After locating the line that contains "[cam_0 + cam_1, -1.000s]" in the material below, copy that line and each one following it, exactly, up to the last line. Pictures stay out.

:: Information supplied ::

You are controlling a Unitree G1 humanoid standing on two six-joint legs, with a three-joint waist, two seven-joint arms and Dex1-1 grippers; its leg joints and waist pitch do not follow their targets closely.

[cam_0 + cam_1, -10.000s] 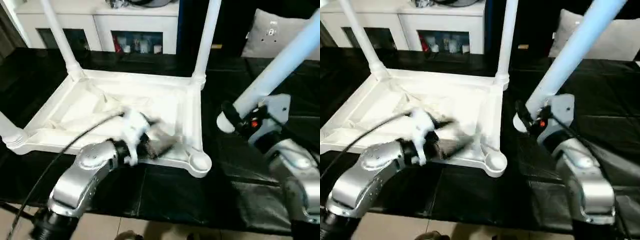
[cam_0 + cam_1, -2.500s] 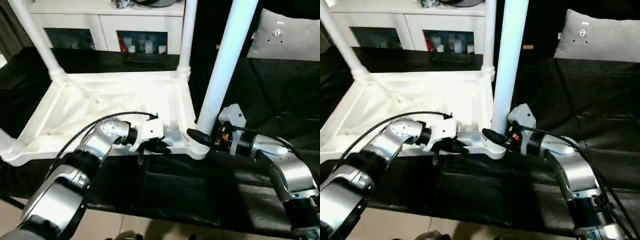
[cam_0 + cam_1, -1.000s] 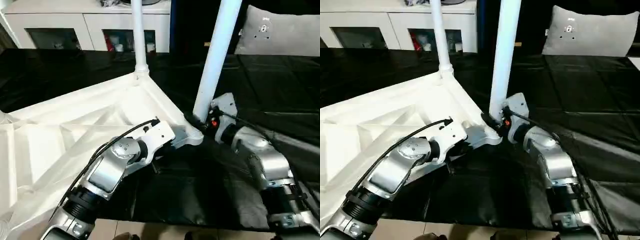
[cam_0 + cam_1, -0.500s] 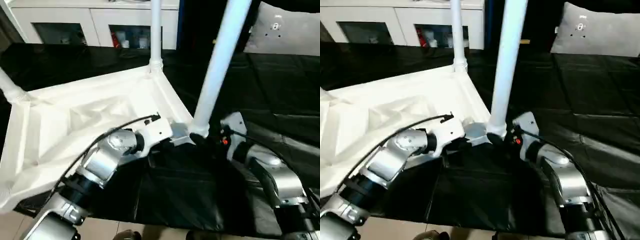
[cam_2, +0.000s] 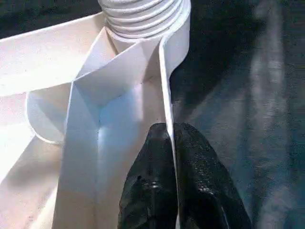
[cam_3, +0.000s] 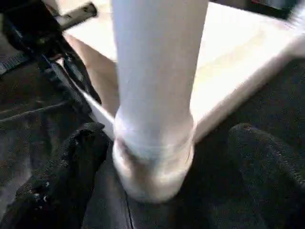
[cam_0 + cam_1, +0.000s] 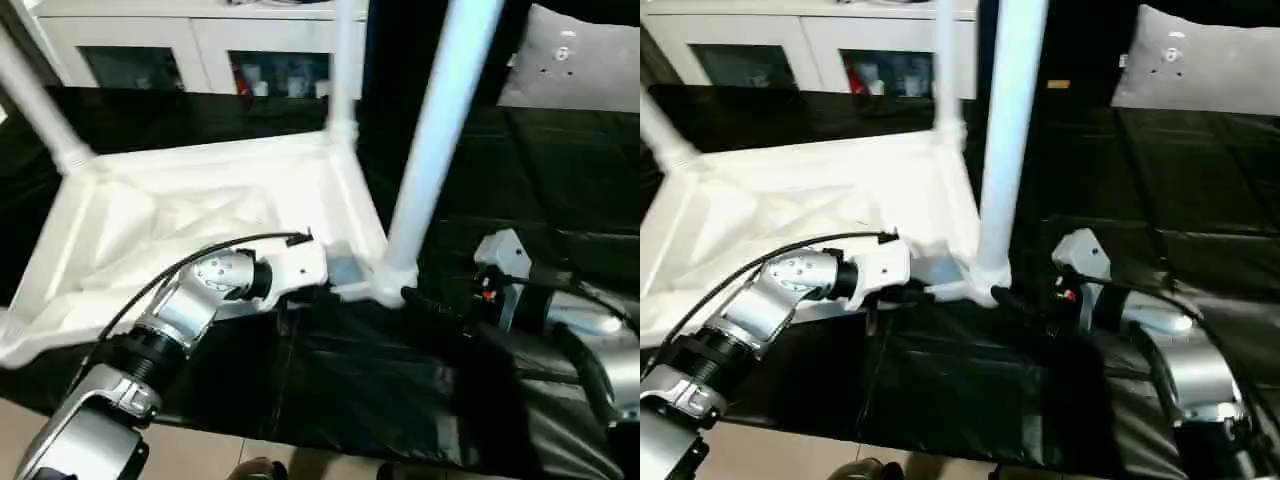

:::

● **Output**
[cam_0 + cam_1, -1.000s] 
[cam_0 + cam_1, -0.500s] 
[cam_2, +0.000s] 
[cam_3, +0.000s] 
[cam_0 + cam_1, +0.000s] 

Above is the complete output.